Author: YJ Choi
Date: 2019-06-05

Introduction

This is a markdown file to reproduce analysis and results for a published paper: Reporting sterilization as a current contraceptive method among sterilized women: lessons learned from a population with high sterilization rates, Rajasthan, India (Contraception. 2019 Feb;99(2):131-136). The abstract, link to the complete paper, and full publication information is available here.

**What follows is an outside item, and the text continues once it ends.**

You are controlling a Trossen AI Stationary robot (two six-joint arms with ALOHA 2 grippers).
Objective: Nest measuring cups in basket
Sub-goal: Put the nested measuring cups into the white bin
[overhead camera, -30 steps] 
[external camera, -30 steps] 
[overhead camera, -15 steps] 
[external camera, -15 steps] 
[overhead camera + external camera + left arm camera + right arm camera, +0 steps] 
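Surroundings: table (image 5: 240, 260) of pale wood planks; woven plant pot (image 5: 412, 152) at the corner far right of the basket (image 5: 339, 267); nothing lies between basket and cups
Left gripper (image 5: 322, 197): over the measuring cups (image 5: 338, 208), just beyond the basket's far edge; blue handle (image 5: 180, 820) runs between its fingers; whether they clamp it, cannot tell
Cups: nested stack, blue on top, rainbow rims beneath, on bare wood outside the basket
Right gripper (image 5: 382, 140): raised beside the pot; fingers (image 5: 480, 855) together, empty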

There are three sections in this document for: accessing public data; preparing the analysis data file (i.e., data processing/manipulation); and conducting analysis. Analysis section contains code that is only relevant to reproduce results presented in the paper. The paper was prepared using Stata and equivalent Stata do file is available at GitHub.

"R code is shown in a gray box"

Output is in white box. (Not all reults are shown in the output document. To see results, simply remove the argument "results=FALSE" from a code chunk)

1. Data Access

Data came from the Performance Monitoring and Accountability 2020 (PMA2020) survey conducted in Rajasthan, India, in early 2017. PMA2020 survey data are available for the public, and can be accessed here: https://www.pma2020.org/request-access-to-datasets. Request and download “Round 2 (2017) Rajasthan Household/Female survey” data. The file has been saved as “INR2_Rajasthan_HHQFQ.dta” in Stata format in a directory.

2. Data Management

2.1. Load data

Load the downloaded public data file into “dtapublic” (If you run this markdown file on your computer, you will need to change the file path according to your directory setting).

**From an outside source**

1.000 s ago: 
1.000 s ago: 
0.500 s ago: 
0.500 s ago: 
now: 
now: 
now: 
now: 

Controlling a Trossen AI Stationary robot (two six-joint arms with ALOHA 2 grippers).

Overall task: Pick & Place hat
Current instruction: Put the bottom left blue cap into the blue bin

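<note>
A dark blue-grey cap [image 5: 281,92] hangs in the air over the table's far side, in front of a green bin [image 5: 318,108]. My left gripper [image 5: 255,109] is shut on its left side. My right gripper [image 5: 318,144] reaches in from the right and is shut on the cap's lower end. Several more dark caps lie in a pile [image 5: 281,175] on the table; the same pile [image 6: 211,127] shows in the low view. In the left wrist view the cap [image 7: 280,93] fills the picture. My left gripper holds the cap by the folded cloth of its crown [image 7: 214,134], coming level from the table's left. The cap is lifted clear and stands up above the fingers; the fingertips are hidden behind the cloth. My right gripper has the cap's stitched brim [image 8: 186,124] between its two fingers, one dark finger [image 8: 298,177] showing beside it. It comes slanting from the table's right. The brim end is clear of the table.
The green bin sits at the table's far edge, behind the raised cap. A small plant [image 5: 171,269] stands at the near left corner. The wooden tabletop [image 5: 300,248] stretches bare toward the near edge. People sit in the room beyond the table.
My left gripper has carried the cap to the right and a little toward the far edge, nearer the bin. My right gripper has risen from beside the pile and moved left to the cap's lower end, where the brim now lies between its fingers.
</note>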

suppressPackageStartupMessages(library (haven)) 
dtapublic<-data.frame(read_dta("C:/YJ/Data PMA/rawHHQFQ/INR2_Rajasthan_HHQFQ.dta"))

2.2. Define analysis sample

The unit of analysis is a female respondent in the survey. Since the public data file include both household and female level observations, keep only female level observations. Then, keep only completed interviews with de facto sample. The analysis dataset, “dta”, now has 6015 observations, all de-facto women 15-49 years of age who live in the sampled households.

suppressPackageStartupMessages(library (dplyr))
#keep only female observations (as opposed to household)
dta<-filter(dtapublic, FQmetainstanceID!="")
#keep only completed interviews
dta<-filter(dta, HHQ_result==1 & FRS_result==1)
#keep only defacto observations
dta<-filter(dta, usually_live==1)
#check the number of observations in the analysis dataset, "dta"
nrow(dta)

## [1] 6015

NOTE: In the above code chunk, “dta<-filter(dta, usually_live==1)” should have been “dta<-filter(dta, last_night==1)”: i.e., there was an error in classifying de-factor vs. de-jure population, though small (2.1% of women who completed interview, 129/6089). The correct total number of de-factor population is 6034. Revised analysis results (not presented here, but can be produced with the changed code, “dta<-filter(dta, last_night==1)”) are very comparable with the published results. In any case, YC is responsible for this error.

2.3. Construct analysis variables

First, create demographic and background characteristics variables.

suppressPackageStartupMessages(library(car))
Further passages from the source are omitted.